▶ **WHAT TO PRODUCE**:
From the listing below, pull out every line where the string "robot" appears.
=== DATA TO PROCESS ===
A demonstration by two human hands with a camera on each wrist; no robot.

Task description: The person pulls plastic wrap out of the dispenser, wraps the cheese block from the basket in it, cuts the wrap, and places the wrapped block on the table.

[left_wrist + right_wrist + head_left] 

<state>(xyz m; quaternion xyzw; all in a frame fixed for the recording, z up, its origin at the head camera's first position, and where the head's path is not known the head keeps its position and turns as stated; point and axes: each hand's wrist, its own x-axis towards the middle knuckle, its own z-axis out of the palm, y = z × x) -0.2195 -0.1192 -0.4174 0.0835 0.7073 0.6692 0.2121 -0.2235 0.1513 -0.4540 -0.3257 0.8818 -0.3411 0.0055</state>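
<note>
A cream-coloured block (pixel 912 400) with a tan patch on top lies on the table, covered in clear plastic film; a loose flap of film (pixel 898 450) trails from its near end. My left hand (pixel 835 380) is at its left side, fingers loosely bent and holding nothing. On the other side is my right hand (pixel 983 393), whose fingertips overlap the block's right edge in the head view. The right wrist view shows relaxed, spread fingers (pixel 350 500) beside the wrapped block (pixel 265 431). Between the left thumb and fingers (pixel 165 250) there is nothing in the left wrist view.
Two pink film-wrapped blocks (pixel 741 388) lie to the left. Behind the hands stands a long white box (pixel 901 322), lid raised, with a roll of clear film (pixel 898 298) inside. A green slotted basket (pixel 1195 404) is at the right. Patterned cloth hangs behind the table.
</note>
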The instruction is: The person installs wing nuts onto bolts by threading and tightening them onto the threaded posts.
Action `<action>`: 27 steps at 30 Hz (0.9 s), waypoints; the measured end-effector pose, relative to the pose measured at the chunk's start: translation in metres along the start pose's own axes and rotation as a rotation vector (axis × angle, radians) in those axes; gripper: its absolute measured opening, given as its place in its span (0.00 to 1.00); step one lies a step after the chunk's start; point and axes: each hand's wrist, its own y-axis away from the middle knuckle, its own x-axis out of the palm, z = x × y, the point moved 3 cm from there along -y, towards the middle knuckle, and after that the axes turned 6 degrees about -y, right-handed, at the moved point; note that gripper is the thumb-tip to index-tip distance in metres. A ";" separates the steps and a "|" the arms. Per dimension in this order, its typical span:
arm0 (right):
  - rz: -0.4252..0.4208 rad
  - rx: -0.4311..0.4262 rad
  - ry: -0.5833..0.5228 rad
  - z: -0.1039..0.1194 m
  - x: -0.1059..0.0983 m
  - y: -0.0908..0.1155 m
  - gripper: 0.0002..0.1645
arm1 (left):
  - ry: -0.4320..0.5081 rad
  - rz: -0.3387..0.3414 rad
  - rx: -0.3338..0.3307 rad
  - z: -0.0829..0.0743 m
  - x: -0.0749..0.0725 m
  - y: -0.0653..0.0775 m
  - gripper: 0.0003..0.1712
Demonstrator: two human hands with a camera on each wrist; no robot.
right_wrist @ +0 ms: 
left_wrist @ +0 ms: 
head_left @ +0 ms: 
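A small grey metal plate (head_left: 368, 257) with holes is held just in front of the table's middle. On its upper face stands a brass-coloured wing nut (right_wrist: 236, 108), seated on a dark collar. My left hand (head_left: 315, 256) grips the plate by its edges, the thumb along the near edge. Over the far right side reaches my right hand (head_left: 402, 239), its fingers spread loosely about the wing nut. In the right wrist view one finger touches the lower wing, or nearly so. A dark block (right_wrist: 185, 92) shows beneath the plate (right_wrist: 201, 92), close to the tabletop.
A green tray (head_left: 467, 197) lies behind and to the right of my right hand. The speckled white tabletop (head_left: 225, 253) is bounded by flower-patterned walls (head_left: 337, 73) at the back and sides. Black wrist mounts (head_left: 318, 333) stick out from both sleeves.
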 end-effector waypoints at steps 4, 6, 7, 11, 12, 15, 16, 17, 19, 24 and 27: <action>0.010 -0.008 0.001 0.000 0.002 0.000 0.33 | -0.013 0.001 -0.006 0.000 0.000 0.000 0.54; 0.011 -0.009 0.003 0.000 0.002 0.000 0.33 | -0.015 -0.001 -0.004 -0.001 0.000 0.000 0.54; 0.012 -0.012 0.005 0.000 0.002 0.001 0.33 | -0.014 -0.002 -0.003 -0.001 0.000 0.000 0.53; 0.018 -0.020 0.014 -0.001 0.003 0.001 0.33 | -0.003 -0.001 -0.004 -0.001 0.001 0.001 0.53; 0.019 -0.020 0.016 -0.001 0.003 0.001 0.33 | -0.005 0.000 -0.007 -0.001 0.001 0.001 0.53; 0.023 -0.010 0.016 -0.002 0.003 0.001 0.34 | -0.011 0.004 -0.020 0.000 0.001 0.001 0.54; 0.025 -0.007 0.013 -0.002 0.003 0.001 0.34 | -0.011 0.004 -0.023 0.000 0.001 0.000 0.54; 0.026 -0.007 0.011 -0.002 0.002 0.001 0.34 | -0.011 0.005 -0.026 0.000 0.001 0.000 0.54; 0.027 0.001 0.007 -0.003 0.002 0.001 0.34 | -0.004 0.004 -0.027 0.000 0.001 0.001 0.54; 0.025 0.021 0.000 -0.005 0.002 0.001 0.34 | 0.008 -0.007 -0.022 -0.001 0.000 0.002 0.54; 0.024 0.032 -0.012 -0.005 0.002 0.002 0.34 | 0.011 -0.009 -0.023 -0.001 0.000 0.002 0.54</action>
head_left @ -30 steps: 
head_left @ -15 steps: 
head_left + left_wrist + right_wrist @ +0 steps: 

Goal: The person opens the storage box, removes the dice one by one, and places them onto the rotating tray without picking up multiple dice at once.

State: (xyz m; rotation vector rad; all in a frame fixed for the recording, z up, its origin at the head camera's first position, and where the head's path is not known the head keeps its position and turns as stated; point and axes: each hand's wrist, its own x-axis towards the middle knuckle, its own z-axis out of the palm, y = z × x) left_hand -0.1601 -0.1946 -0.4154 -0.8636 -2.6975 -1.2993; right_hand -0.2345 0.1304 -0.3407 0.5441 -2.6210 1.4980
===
▶ **EXERCISE SOLUTION**:
A demonstration by two human hands with a camera on each wrist; no robot.
Demonstrator: two human hands with a camera on each wrist; no robot.

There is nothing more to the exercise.